## Dataset excerpts:

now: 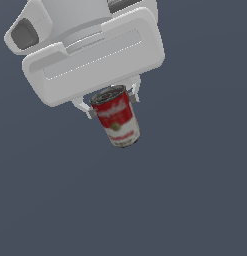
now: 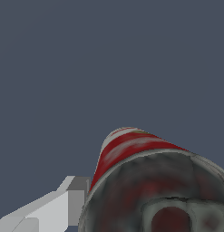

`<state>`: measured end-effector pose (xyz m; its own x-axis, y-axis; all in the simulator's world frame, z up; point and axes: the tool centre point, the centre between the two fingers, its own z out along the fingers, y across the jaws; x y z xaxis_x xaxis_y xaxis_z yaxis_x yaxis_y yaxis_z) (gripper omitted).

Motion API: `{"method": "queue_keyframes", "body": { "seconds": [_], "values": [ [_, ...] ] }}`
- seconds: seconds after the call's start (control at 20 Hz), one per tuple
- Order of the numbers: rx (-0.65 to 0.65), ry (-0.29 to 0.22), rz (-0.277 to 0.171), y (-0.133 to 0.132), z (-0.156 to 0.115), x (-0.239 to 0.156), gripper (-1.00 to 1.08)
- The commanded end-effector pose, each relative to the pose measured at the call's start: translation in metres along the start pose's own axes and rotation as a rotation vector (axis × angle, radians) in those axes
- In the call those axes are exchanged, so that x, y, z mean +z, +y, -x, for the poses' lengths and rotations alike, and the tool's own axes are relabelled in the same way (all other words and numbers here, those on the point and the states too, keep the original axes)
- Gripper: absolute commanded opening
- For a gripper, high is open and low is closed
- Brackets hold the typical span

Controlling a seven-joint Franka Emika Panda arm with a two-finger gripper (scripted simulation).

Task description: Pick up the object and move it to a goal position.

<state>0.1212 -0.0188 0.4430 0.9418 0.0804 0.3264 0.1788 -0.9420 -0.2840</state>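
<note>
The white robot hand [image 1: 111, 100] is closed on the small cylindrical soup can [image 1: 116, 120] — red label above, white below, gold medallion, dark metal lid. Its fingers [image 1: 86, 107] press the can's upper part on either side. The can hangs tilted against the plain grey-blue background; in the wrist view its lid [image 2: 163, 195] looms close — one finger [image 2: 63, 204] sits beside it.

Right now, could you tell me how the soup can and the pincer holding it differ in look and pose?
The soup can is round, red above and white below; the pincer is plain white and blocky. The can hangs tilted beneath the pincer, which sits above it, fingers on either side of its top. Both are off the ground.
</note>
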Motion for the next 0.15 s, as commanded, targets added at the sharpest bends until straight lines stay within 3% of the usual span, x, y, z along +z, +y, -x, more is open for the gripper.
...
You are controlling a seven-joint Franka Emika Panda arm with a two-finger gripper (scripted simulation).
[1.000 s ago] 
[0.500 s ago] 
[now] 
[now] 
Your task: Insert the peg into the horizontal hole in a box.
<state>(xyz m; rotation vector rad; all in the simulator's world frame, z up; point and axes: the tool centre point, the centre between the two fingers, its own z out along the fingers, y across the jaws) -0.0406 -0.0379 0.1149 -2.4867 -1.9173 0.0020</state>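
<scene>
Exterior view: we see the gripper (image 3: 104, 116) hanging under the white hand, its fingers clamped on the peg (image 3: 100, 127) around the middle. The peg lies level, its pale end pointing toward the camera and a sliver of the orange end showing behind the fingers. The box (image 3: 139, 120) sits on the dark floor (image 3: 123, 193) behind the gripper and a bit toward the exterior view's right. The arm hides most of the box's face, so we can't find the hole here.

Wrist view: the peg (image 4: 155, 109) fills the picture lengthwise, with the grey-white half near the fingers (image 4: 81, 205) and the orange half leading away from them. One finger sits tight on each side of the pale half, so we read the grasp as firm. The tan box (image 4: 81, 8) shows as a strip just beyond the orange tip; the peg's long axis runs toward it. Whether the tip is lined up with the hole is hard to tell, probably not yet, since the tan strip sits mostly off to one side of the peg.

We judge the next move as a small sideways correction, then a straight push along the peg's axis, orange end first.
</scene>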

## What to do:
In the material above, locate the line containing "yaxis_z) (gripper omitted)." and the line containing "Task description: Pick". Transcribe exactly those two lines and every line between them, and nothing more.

## Expected output:
`<state>`: measured end-effector pose (xyz m; its own x-axis, y-axis; all in the simulator's world frame, z up; point and axes: the tool centre point, the centre between the two fingers, its own z out along the fingers, y across the jaws; x y z xaxis_x xaxis_y xaxis_z yaxis_x yaxis_y yaxis_z) (gripper omitted).

Motion API: `{"method": "queue_keyframes", "body": { "seconds": [_], "values": [ [_, ...] ] }}`
- seconds: seconds after the call's start (control at 20 Hz), one per tuple
- Order of the numbers: rx (-0.65 to 0.65), ry (-0.29 to 0.22), rz (-0.277 to 0.171), y (-0.133 to 0.132), z (-0.156 to 0.115), x (-0.239 to 0.156), gripper (-1.00 to 1.08)
- The commanded end-effector pose, each relative to the pose measured at the call's start: translation in metres along the start pose's own axes and rotation as a rotation vector (axis × angle, radians) in those axes
- In the call those axes are exchanged, so that x, y, z mean +z, +y, -x, for the poses' lengths and rotations alike, and the tool's own axes are relabelled in the same way (all other words and numbers here, those on the point and the states too, keep the original axes)
- Gripper: absolute commanded opening
- For a gripper, high is open and low is closed
- Brackets hold the typical span

Controlling a seven-joint Franka Emika Panda arm with a two-finger gripper (scripted simulation).

Task description: Pick up the object and move it to a goal position.

The complete answer has been given.